WORK TO BE COMPLETED
Give every line of the listing word for word, beginning at the first and including the line with "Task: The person" as the last.

DATASET EXTRACT
###
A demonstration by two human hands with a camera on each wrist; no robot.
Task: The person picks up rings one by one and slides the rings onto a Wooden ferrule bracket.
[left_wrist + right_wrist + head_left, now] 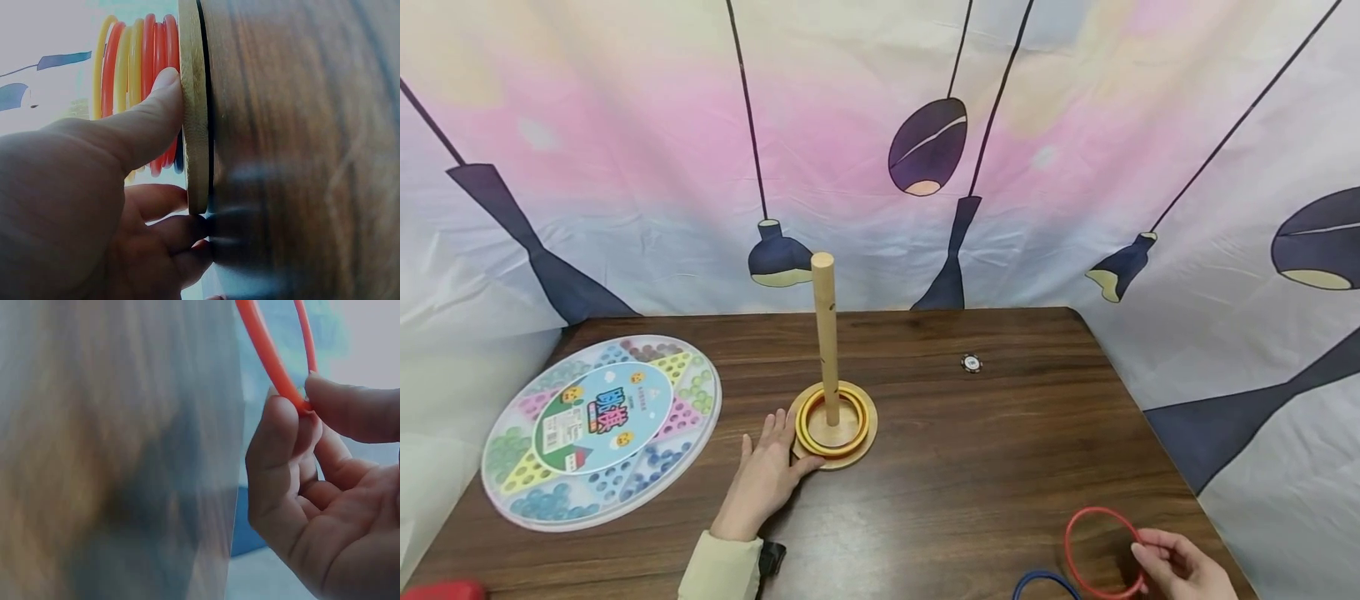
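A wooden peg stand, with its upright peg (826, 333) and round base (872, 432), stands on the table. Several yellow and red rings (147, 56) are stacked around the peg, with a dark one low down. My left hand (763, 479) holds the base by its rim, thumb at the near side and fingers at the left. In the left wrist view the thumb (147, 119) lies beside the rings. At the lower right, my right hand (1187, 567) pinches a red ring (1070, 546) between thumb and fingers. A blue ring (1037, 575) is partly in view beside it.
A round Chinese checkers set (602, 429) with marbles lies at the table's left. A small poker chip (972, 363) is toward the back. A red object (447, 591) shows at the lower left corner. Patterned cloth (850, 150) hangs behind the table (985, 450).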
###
SOLUTION FOR THIS TASK
A demonstration by two human hands with a camera on each wrist; no robot.
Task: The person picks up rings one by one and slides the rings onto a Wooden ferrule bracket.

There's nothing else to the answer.